ACTIVITY: State the number of lines in the listing that contain "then". No further words are expected.
=== Begin Enclosure ===
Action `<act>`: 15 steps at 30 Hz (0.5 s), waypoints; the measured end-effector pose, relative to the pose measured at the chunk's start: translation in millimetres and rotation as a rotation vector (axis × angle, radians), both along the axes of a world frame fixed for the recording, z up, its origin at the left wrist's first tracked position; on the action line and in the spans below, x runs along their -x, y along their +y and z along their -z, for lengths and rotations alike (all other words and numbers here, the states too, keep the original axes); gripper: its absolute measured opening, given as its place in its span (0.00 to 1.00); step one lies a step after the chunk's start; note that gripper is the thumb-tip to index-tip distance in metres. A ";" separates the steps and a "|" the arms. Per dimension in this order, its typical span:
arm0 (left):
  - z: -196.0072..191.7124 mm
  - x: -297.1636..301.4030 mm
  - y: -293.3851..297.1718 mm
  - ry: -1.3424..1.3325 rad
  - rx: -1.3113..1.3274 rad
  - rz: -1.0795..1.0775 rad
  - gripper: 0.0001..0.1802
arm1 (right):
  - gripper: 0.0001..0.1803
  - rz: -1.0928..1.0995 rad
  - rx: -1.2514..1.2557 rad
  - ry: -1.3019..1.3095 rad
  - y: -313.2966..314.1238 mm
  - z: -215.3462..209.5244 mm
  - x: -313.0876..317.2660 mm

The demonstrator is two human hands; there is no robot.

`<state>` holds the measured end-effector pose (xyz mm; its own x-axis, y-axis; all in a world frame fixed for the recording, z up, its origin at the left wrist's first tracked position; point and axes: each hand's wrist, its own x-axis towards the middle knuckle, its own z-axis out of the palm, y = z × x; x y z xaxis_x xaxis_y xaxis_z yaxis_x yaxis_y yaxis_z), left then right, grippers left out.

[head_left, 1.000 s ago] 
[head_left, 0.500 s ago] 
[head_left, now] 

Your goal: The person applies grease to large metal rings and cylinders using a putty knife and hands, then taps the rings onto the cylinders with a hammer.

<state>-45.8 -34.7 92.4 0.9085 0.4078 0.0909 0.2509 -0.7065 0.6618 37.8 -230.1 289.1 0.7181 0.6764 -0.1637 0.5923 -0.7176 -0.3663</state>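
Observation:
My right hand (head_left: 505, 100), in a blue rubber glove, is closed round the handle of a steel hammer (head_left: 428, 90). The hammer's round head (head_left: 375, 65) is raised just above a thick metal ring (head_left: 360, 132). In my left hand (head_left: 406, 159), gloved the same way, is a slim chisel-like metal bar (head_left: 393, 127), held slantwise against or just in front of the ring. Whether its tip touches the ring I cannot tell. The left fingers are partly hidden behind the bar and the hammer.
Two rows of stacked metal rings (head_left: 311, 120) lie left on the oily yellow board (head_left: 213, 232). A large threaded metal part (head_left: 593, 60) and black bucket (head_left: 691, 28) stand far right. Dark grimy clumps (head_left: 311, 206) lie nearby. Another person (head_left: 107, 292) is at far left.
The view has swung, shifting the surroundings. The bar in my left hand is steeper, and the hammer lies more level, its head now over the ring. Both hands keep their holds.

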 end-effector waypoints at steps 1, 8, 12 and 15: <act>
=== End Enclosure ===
RESULT: 2